_What is being asked_.
The required result is a copy of each line below in which "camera" appears.

+++ Material provided

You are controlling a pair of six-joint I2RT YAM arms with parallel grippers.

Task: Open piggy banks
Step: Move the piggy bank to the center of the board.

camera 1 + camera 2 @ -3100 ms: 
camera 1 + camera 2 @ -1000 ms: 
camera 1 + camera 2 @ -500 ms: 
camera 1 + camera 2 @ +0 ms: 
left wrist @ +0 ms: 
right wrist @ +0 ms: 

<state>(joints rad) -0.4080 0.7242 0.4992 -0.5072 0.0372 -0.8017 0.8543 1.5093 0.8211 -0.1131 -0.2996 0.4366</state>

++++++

_Task output_.
camera 1 + camera 2 @ -3100 ms: 
camera 1 + camera 2 @ -1000 ms: 
camera 1 + camera 2 @ -500 ms: 
camera 1 + camera 2 @ +0 ms: 

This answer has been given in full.